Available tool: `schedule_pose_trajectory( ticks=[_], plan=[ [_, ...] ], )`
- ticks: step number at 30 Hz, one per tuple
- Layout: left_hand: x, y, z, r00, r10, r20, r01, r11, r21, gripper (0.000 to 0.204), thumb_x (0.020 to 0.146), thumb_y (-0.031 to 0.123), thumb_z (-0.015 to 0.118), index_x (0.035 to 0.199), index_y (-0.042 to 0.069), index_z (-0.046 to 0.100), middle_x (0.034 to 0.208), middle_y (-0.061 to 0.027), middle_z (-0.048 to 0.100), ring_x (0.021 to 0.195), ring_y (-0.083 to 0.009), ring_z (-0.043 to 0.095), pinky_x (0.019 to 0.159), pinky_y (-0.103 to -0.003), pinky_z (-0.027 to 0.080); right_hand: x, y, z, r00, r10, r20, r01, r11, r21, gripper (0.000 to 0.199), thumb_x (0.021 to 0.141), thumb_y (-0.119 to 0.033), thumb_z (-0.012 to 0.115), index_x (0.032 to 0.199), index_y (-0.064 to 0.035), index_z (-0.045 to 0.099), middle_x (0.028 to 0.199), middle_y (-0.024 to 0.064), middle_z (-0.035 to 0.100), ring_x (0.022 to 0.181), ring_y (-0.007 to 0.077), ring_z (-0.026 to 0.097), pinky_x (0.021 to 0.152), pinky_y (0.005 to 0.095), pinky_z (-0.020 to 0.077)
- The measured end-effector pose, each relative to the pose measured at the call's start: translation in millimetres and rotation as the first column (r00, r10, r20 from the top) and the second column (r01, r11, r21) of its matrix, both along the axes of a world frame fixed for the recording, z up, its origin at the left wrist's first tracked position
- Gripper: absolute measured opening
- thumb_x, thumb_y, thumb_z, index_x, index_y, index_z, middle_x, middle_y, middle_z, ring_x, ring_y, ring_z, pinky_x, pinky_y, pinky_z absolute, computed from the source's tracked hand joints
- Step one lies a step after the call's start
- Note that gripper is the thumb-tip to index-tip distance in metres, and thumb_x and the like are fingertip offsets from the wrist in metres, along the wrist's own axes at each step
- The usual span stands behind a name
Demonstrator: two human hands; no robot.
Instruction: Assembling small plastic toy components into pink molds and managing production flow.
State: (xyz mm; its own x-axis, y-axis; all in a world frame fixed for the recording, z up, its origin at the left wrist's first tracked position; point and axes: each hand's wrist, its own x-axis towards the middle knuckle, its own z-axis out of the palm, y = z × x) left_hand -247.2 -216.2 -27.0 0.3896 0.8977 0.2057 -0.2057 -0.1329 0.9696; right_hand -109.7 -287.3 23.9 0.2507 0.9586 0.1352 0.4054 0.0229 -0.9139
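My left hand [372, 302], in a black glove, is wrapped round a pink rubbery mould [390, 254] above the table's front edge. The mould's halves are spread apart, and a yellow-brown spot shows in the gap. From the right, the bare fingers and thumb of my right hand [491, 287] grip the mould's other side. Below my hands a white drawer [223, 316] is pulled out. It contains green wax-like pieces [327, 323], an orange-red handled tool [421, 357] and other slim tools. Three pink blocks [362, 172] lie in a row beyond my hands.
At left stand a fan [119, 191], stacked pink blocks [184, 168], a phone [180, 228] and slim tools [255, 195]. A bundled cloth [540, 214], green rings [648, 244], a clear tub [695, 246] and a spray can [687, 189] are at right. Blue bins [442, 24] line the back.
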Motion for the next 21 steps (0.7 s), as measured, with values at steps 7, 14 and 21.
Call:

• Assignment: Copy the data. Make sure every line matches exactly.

• Result of this exercise:
Available tool: `schedule_pose_trajectory( ticks=[_], plan=[ [_, ...] ], )`
- ticks: step number at 30 Hz, one per tuple
- Layout: left_hand: x, y, z, r00, r10, r20, r01, r11, r21, gripper (0.000 to 0.204), thumb_x (0.020 to 0.146), thumb_y (-0.031 to 0.123), thumb_z (-0.015 to 0.118), index_x (0.035 to 0.199), index_y (-0.042 to 0.069), index_z (-0.046 to 0.100), middle_x (0.034 to 0.208), middle_y (-0.061 to 0.027), middle_z (-0.048 to 0.100), ring_x (0.021 to 0.195), ring_y (-0.083 to 0.009), ring_z (-0.043 to 0.095), pinky_x (0.019 to 0.159), pinky_y (-0.103 to -0.003), pinky_z (-0.027 to 0.080); right_hand: x, y, z, r00, r10, r20, r01, r11, r21, gripper (0.000 to 0.199), thumb_x (0.021 to 0.141), thumb_y (-0.119 to 0.033), thumb_z (-0.012 to 0.115), index_x (0.032 to 0.199), index_y (-0.064 to 0.035), index_z (-0.045 to 0.099), middle_x (0.028 to 0.199), middle_y (-0.024 to 0.064), middle_z (-0.035 to 0.100), ring_x (0.022 to 0.181), ring_y (-0.007 to 0.077), ring_z (-0.026 to 0.097), pinky_x (0.021 to 0.152), pinky_y (0.005 to 0.095), pinky_z (-0.020 to 0.077)
- The measured end-effector pose, each relative to the pose measured at the call's start: translation in millimetres and rotation as the first column (r00, r10, r20 from the top) and the second column (r01, r11, r21) of its matrix, both along the axes of a world frame fixed for the recording, z up, its origin at the left wrist's first tracked position
- Gripper: absolute measured opening
- thumb_x, thumb_y, thumb_z, index_x, index_y, index_z, middle_x, middle_y, middle_z, ring_x, ring_y, ring_z, pinky_x, pinky_y, pinky_z absolute, computed from the source's tracked hand joints
- Step one lies a step after the call's start
- Note that gripper is the thumb-tip to index-tip distance in metres, and thumb_x and the like are fingertip offsets from the wrist in metres, along the wrist's own axes at each step
- The usual span stands behind a name
Demonstrator: two human hands; no robot.
Instruction: Assembling small plastic toy components into pink molds and managing production flow.
State: (xyz mm; its own x-axis, y-axis; all in a world frame fixed for the recording, z up, its origin at the left wrist's first tracked position; point and axes: each hand's wrist, its own x-axis towards the middle knuckle, its own z-axis out of the palm, y = z × x) left_hand -247.2 -216.2 -27.0 0.3896 0.8977 0.2057 -0.2057 -0.1329 0.9696; right_hand -109.7 -287.3 23.9 0.2507 0.9586 0.1352 0.4054 0.0229 -0.9139
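My left hand [372, 302], in a black glove, is wrapped round a pink rubbery mould [390, 254] above the table's front edge. The mould's halves are spread apart, and a yellow-brown spot shows in the gap. From the right, the bare fingers and thumb of my right hand [491, 287] grip the mould's other side. Below my hands a white drawer [223, 316] is pulled out. It contains green wax-like pieces [327, 323], an orange-red handled tool [421, 357] and other slim tools. Three pink blocks [362, 172] lie in a row beyond my hands.
At left stand a fan [119, 191], stacked pink blocks [184, 168], a phone [180, 228] and slim tools [255, 195]. A bundled cloth [540, 214], green rings [648, 244], a clear tub [695, 246] and a spray can [687, 189] are at right. Blue bins [442, 24] line the back.
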Motion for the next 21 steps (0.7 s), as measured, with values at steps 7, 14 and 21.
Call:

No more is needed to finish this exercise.